WORK INSTRUCTION: Take the lines below from the one with "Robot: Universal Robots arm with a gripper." through the one with "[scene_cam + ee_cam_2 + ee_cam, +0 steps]" and print only them, exactly. Don't print the pictures.

[Collection entries]
# # # #
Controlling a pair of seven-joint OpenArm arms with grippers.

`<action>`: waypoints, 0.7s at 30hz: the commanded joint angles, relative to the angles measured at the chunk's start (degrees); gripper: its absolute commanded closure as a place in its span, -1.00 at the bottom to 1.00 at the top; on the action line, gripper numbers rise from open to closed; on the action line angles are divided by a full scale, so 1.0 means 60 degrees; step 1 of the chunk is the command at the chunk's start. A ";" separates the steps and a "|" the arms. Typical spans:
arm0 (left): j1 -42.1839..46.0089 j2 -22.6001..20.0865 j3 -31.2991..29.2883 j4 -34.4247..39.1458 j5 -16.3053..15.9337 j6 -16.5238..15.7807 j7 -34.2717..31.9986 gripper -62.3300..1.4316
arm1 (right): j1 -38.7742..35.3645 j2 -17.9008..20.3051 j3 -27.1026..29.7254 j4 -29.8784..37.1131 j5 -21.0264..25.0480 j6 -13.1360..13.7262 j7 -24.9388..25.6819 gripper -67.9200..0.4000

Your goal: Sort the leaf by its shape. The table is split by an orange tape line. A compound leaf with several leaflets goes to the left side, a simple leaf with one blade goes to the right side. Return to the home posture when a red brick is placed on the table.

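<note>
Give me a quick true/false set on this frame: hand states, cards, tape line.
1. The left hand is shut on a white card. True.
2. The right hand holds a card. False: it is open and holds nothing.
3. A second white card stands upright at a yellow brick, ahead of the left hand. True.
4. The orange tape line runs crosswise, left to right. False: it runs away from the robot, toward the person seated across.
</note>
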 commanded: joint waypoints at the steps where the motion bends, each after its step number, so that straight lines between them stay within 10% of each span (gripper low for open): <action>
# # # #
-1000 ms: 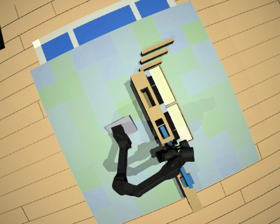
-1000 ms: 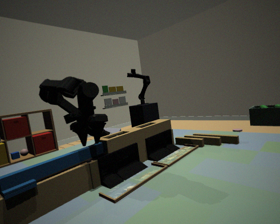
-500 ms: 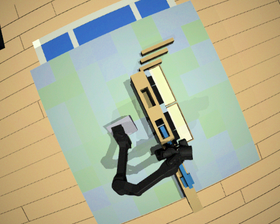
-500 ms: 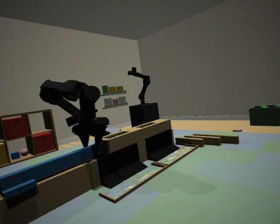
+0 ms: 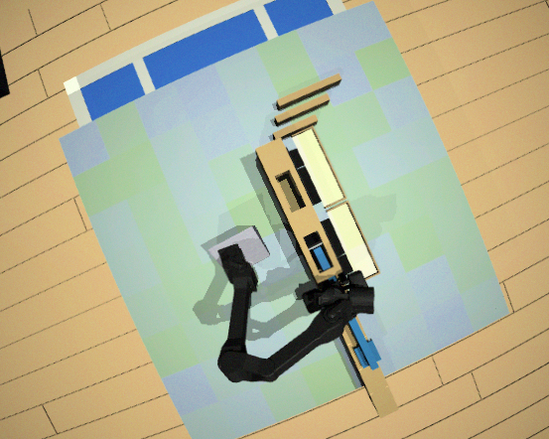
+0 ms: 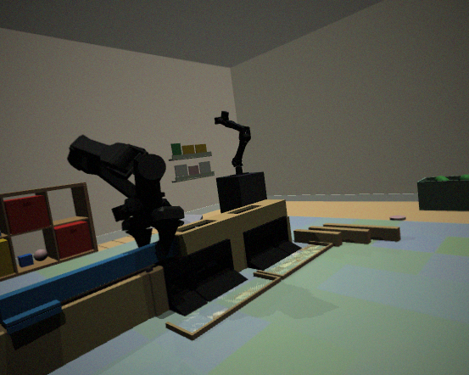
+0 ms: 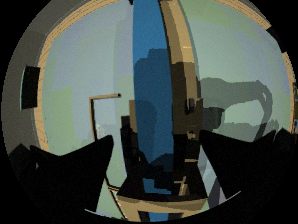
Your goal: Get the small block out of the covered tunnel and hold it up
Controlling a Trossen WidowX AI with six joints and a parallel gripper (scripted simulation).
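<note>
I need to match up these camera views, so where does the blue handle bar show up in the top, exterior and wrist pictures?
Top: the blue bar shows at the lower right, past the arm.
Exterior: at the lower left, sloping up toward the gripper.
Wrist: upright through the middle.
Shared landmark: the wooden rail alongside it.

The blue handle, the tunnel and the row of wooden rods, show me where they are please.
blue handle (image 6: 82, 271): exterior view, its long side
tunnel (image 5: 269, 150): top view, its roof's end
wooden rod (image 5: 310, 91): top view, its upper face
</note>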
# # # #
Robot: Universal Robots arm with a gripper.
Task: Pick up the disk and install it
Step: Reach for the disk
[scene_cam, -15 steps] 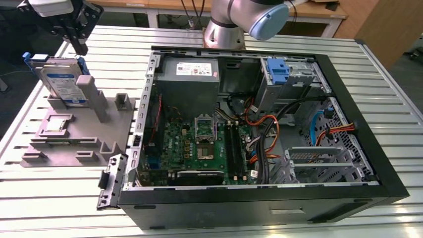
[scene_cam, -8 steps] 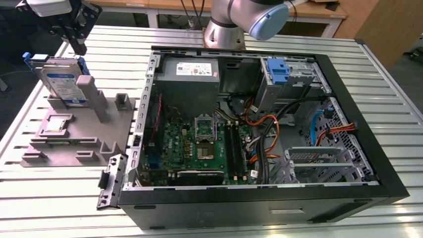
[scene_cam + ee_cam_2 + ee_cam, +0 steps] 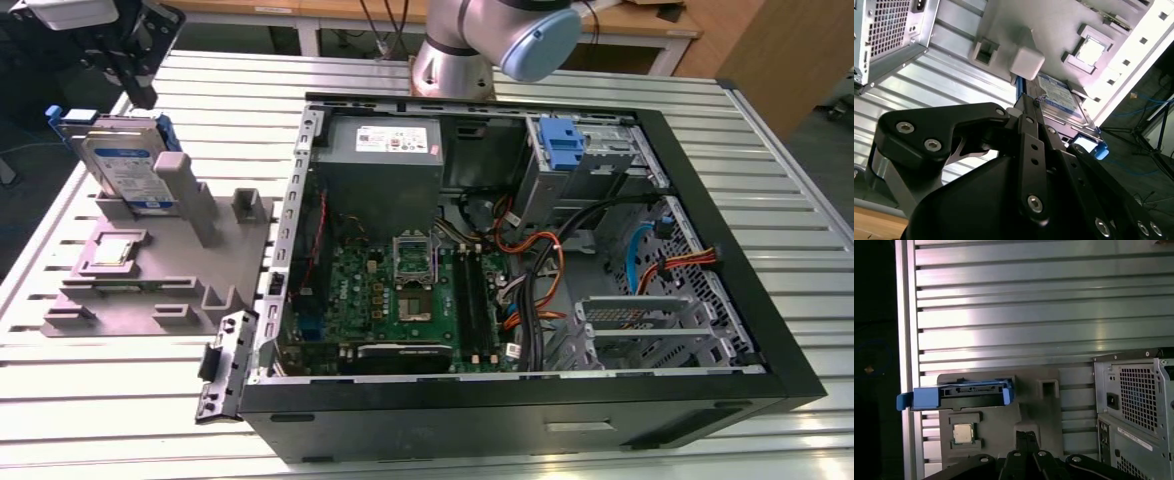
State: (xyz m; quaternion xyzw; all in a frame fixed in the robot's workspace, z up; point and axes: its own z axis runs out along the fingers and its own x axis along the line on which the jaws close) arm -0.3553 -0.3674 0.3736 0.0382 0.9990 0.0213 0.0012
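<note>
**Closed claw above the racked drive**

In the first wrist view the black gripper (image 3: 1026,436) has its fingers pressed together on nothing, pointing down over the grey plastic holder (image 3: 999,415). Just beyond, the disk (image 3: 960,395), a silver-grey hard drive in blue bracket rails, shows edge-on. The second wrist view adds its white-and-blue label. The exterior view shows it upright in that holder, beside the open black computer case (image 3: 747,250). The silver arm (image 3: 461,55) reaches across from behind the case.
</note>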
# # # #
ANSWER TO THIS EXERCISE:
Robot: Universal Robots arm with a gripper.
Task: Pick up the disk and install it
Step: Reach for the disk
[scene_cam, -15 steps] 
[scene_cam, -8 steps] 
[scene_cam + ee_cam_2 + ee_cam, +0 steps] 

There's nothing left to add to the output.